While the Native Americans on the South Dakota plains were unpleasantly surprised by the harsh weather and erratic food supply, the spirit wasn’t wrong about the beauty of the Black Hills.

Nearly 34,000 acres surrounding the cave was named Wind Cave National Park in 1903 by President Theodore Roosevelt, a Republican that championed for conservation of wild space, the breaking of trusts and the regulation of railroads, food and drugs.

Seemingly not what today’s Republicans champion for, which skews more towards the conservation of income, the melding together of church and state and extraordinary deregulation.

But it’s tough to know what investment, in yourself or in others, will be, overall, more lucrative.

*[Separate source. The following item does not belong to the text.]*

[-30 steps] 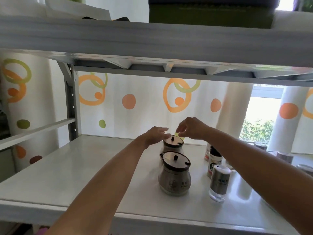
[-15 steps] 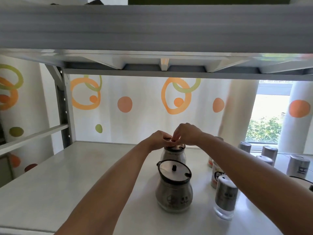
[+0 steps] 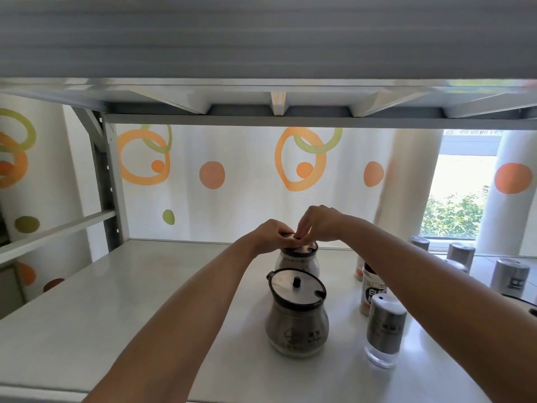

In the Black Hills of South Dakota, the language of finance is just as easily that of natural resource management.

“The national park service is … not here to generate wealth, but to protect an intrinsic wealth that a lot of Americans don’t automatically identify with,” says JoAnn Miller, who just finished a six month stint at Wind Cave.

That intrinsic value “becomes more apparent to Americans when they spend time on the land and develop a relationship with it,” she says over morning coffee in a government-provided house overwhelmed with stink bugs.

I rub my neck; it’s strained from inspecting the ceilings and walls every few seconds for approaching stinkers looking to squeeze out a drop of apple-smelling defense. Attracted to the heat, they dive bomb us at the table and when we walk outside hundreds are baking on the side of the house and hood of the car.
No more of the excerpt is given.